Abstract

Enhanced Oil Recovery (EOR) methods include injection of different fluids into reservoirs to improve oil displacement. These processes can be divided into two main categories: thermodynamical and hydrodynamical ones. Analytical models for 1-D displacement of oil by gas have been developed during the last 15 years. It was observed from semi-analytical and numerical experiments that several thermodynamic features of the process (MMP, key tie lines, etc) are not dependent of transport properties. The model for one-dimensional displacement of oil by miscible fluids is analyzed in this paper. The main result is the splitting of thermodynamical and hydrodynamical parts in the EOR mathematical model. The introduction of a potential associated with one of the conservation laws and its use as an independent variable reduces the number of equations. The reduced auxiliary system contains just thermodynamical (equilibrium fractions of each phase, sorption isotherms) variables and the lifting equation contains just hydrodynamical (phases relative permeabilities and viscosities) parameters while the initial EOR model contains both thermodynamical and hydrodynamical functions. So, the problem of EOR displacement was divided into two independent problems: one thermodynamical and one hydrodynamical. Therefore, phase transitions occurring during displacement are determined by the auxiliary system, i.e. they are independent of hydrodynamic properties of fluids and rock. For example, the minimum miscibility pressure (MMP) is independent of relative permeabilities and phases viscosities. The splitting technique may be used for the solution of Riemann problems and for non-self-similar displacement of oil by rich gas solvent slug with lean gas drive considering ideal behavior of the fluids, i.e. constant distribution coefficients. For 3-D displacements, the splitting is valid if and only if the total mobility is constant. It allows the application of the obtained 1-D analytical solutions in streamline simulators. The technique reduces significantly the amount of calculations for sensitivity study of gasflooding processes with respect to transport properties: auxiliary thermodynamic problem may be solved once for given reservoir and injected compositions; variation of relative permeabilities and viscosities should be performed just in the solution of one transport equation.

Introduction

The injection of different gases (methane, rich hydrocarbon gases, carbon dioxide, nitrogen and various combinations) in order to improve displacement by mass exchange between oleic and gas phases is the basis of the solvent methods of enhanced oil recovery[1].

One dimensional displacement of oil by gas in large scale approximation is described by (n-1)x(n-1) hyperbolic system of conservation laws, where n is the number of components[2–5]. Continuous gas injection results in a Riemann problem for this hyperbolic system. Displacement of oil by a gas slug with another gas drive is described by the initial and boundary value problem with piece-wise initial data[6].
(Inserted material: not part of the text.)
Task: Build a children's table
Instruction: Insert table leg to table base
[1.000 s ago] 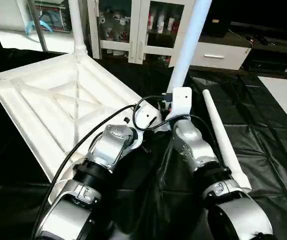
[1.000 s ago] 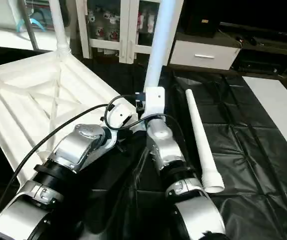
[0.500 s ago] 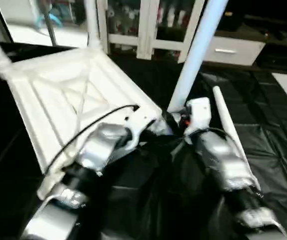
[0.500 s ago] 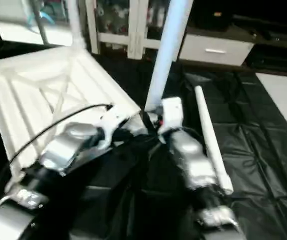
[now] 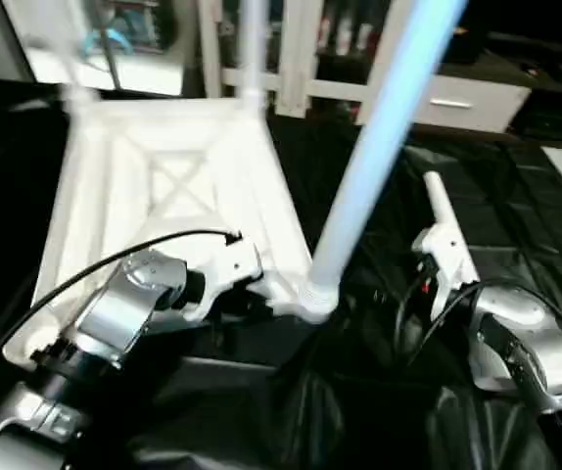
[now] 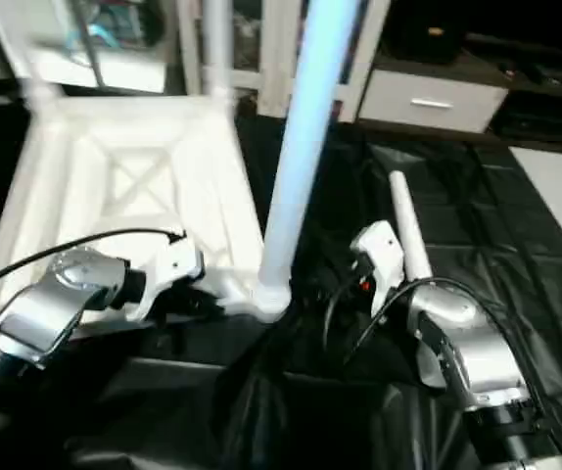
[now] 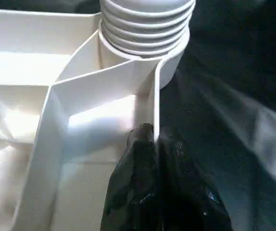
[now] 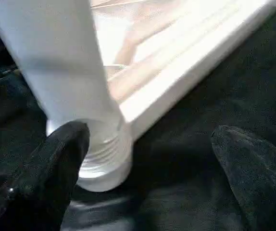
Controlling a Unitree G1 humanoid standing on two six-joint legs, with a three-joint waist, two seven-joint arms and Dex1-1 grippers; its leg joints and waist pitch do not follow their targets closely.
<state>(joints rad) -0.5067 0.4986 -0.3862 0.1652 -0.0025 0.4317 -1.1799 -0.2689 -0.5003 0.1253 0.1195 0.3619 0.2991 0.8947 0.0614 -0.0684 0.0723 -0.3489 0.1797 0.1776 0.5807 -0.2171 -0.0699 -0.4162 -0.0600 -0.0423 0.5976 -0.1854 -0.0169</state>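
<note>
Left gripper (image 7: 155, 144) pinched shut on the tabletop (image 5: 154, 186) rim, right by the corner socket (image 7: 145, 48). Right gripper (image 8: 152, 159) wide open, fingers (image 8: 56, 159) apart near the base of the standing leg (image 5: 379, 147). Tabletop lies underside up on black cloth (image 5: 516, 235); a spare leg (image 5: 447, 235) lies beside the right arm.

Upturned tabletop (image 5: 154, 186) on the work table (image 5: 516, 196), one leg (image 5: 379, 147) upright in its near corner socket (image 5: 310, 299), loose leg (image 5: 447, 230) to the right.
</note>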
The elementary hyperbolic waves in the 2x2 system for two-phase three-component displacement can be described both analytically and graphically[7]. It may be used to find several exact solutions for Riemann problems of continuous gas injection. Analytical 1D models for different types of ternary phase diagrams and boundary conditions related to injection of different fluids were developed using the same technique[1,8–10].

The semi-analytical solutions for n-component gas flooding obtained by numerical combination of shocks and rarefactions waves allow thermodynamic analysis, minimum miscibility pressure (MMP) calculations and recovery estimates[2–5]. The technique was developed for any number of components.
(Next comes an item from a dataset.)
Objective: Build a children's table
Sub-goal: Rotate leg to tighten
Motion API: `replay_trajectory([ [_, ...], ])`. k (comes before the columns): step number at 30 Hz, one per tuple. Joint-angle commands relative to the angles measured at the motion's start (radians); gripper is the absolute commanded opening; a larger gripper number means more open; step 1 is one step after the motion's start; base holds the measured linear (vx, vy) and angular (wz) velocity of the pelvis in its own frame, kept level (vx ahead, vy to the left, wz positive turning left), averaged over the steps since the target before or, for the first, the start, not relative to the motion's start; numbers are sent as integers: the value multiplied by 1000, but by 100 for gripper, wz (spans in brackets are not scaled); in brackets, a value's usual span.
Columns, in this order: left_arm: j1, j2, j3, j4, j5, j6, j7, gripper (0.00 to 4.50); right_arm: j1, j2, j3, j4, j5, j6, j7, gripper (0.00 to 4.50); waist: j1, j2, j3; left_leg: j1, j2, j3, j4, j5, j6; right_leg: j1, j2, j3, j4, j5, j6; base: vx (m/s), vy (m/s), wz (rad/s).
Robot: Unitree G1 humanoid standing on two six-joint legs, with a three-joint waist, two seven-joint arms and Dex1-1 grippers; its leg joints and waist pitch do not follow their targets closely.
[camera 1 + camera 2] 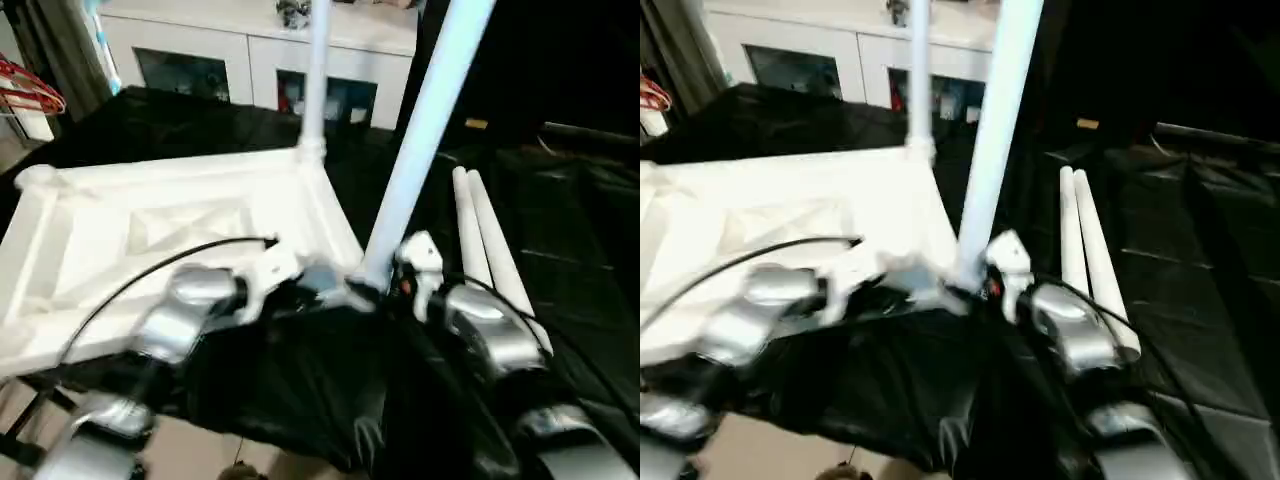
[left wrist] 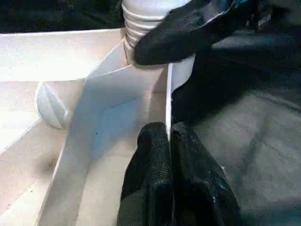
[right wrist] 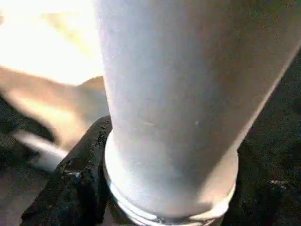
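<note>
The children's table lies upside down on black cloth, its white ribbed tabletop [image 1: 150,230] at the left. One white leg [image 1: 316,80] stands upright in the far corner socket. A second leg [image 1: 425,130] rises, leaning, from the near right corner. My right gripper [image 3: 169,188] is shut around that leg's base, one black finger [image 2: 188,28] against its ribbed end. My left gripper [image 2: 168,129] is shut on the tabletop's thin rim just beside that corner. Two more legs [image 1: 490,250] lie side by side on the cloth to the right.
A white cabinet with glass doors [image 1: 250,60] stands behind the work surface. A red wire object [image 1: 25,90] sits at the far left. The black cloth [image 1: 300,400] hangs over the near edge, with floor below. A black cable [image 1: 150,275] arcs over the tabletop.
</note>
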Motion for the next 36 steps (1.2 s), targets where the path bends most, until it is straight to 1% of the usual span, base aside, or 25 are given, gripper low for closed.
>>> replay_trajectory([
  [1, -36, -69, 11, 37, 12, 9, 141, 0, -8, 72, 19, 65, -31, 33, -128, 277, -3, -1, -54, 13, 40, -14, -70, -250, -6, 41, -82, 52, -89, -310, -151, 0, 0, 0],
  [3, -42, -83, 9, 47, 20, 8, 165, 0, -15, 89, 11, 79, -31, 32, -157, 277, -5, -1, -53, 14, 40, -14, -71, -258, -10, 39, -82, 52, -92, -330, -145, 0, 0, 0],
  [4, -46, -98, 6, 53, 25, 7, 179, 0, -19, 106, 14, 87, -36, 21, -171, 277, -2, 0, -54, 15, 39, -15, -71, -263, -11, 40, -83, 51, -92, -337, -139, 0, 0, 0],
  [6, -48, -119, -1, 54, 29, 5, 185, 0, -25, 129, 22, 101, -45, -3, -184, 277, -2, 1, -56, 14, 41, -15, -71, -260, -6, 39, -83, 53, -91, -304, -142, 0, 0, 0],
  [7, -40, -122, -12, 43, 27, -11, 162, 0, -29, 142, 7, 103, -22, -9, -157, 312, -2, 4, -56, 12, 41, -16, -72, -263, -3, 41, -81, 52, -88, -288, -144, 0, 0, 0],
  [9, -34, -118, -15, 34, 24, -17, 148, 0, -30, 142, 0, 99, -10, -4, -142, 347, -3, 5, -56, 13, 41, -15, -73, -272, -1, 41, -80, 52, -89, -279, -148, 0, 0, 0],
  [11, -19, -107, -19, 17, 18, -33, 119, 0, -31, 131, 0, 89, -10, -9, -120, 356, -4, 5, -56, 11, 41, -16, -74, -272, 2, 43, -80, 51, -88, -273, -150, 0, 0, 0],
  [12, -3, -91, -19, -5, 6, -44, 82, 0, -33, 111, -2, 86, -12, -12, -107, 368, -3, 7, -56, 11, 41, -16, -73, -273, 3, 43, -80, 51, -88, -272, -150, 0, 0, 0],
  [13, -3, -91, -19, -5, 5, -44, 82, 0, -33, 111, -2, 86, -12, -12, -106, 381, -4, 5, -56, 11, 43, -17, -73, -275, 4, 43, -82, 52, -88, -269, -153, 0, 0, 0],
  [15, 18, -62, -23, -34, -5, -54, 28, 0, -33, 72, -1, 71, -3, -14, -39, 381, -5, 5, -58, 9, 41, -15, -71, -256, 11, 45, -81, 52, -86, -247, -157, 0, 0, 0],
  [16, 30, -44, -28, -49, -11, -59, -6, 0, -28, 50, 6, 52, 6, -11, 19, 381, -4, 5, -60, 8, 42, -16, -70, -249, 15, 49, -82, 51, -82, -230, -161, 0, 0, 0],
  [17, 39, -29, -31, -59, -16, -60, -31, 0, -20, 30, 19, 31, 10, -11, 74, 381, -4, 3, -61, 5, 42, -14, -67, -222, 28, 52, -79, 51, -78, -182, -170, 0, 0, 0],
  [18, 45, -16, -33, -66, -20, -61, -50, 0, -10, 12, 33, 10, 11, -12, 120, 381, -3, 5, -61, 5, 42, -13, -65, -210, 34, 50, -78, 51, -75, -159, -176, 0, 0, 0],
  [19, 49, -8, -34, -71, -22, -62, -62, 0, -4, 1, 41, -4, 11, -14, 151, 381, -2, 3, -63, 3, 40, -10, -61, -174, 52, 52, -75, 51, -69, -93, -191, 0, 0, 0],
  [21, 59, 19, -37, -84, -34, -59, -109, 0, 23, -40, 79, -53, 7, -29, 256, 381, 4, 5, -65, 5, 41, -10, -58, -153, 63, 53, -74, 49, -63, -56, -203, 0, 0, 0],
  [22, 66, 40, -38, -96, -45, -56, -148, 0, 46, -75, 109, -91, 5, -36, 336, 381, 2, 4, -65, 5, 42, -9, -58, -152, 65, 52, -73, 48, -62, -46, -208, 0, 0, 0],
  [24, 70, 49, -38, -103, -51, -55, -167, 0, 56, -91, 122, -109, 3, -37, 374, 381, 5, 5, -65, 6, 44, -9, -56, -150, 73, 53, -72, 47, -60, -34, -216, 0, 0, 0],
  [25, 73, 58, -39, -108, -53, -54, -182, 0, 64, -104, 131, -123, 4, -39, 403, 381, 4, 2, -64, 4, 44, -8, -57, -153, 76, 53, -71, 46, -60, -38, -219, 0, 0, 0],
  [26, 75, 68, -41, -113, -56, -57, -197, 0, 70, -117, 140, -136, 5, -36, 431, 381, 3, 1, -63, 5, 43, -8, -57, -161, 76, 52, -72, 46, -63, -59, -221, 0, 0, 0],
  [28, 83, 95, -42, -129, -67, -53, -244, 0, 85, -152, 160, -170, 10, -33, 511, 381, 6, -1, -60, 6, 44, -8, -59, -185, 71, 53, -75, 47, -69, -116, -212, 0, 0, 0],
  [31, 87, 119, -43, -138, -75, -52, -281, 0, 94, -178, 176, -199, 18, -26, 573, 381, 6, 0, -57, 5, 45, -9, -61, -204, 64, 49, -76, 48, -73, -174, -199, 0, 0, 0],
  [32, 89, 126, -44, -141, -77, -53, -292, 0, 97, -184, 180, -208, 20, -23, 589, 381, 5, 0, -57, 5, 45, -9, -62, -205, 62, 50, -76, 48, -74, -178, -199, 0, 0, 0],
  [33, 89, 126, -44, -141, -77, -53, -292, 0, 97, -184, 180, -208, 20, -23, 589, 366, 5, 0, -58, 7, 45, -9, -62, -208, 58, 48, -76, 48, -75, -186, -199, 0, 0, 0],
  [34, 92, 140, -45, -148, -85, -47, -317, 0, 98, -189, 183, -222, 28, -14, 611, 366, 6, -2, -58, 6, 45, -9, -62, -205, 60, 49, -75, 49, -73, -184, -199, 0, 0, 0],
  [36, 97, 160, -45, -160, -97, -37, -351, 0, 101, -195, 188, -248, 43, 3, 640, 345, 7, -3, -58, 6, 45, -9, -62, -195, 63, 49, -74, 48, -72, -175, -197, 0, 0, 0],
])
A hyperbolic system for gas flooding is similar to the one of polymer flooding. The observation that concentration waves in 2-phase environment can be obtained from one phase multi component flow was used for the development of a semi-analytical Riemann problem solver for two-phase n components polymer flooding[11]. The exact solutions for this problem with adsorption governed by Langmuir isotherm were obtained using 1 phase solution[11,12]. This technique cannot be extended for non-self-similar problems of oil displacement by polymer slugs.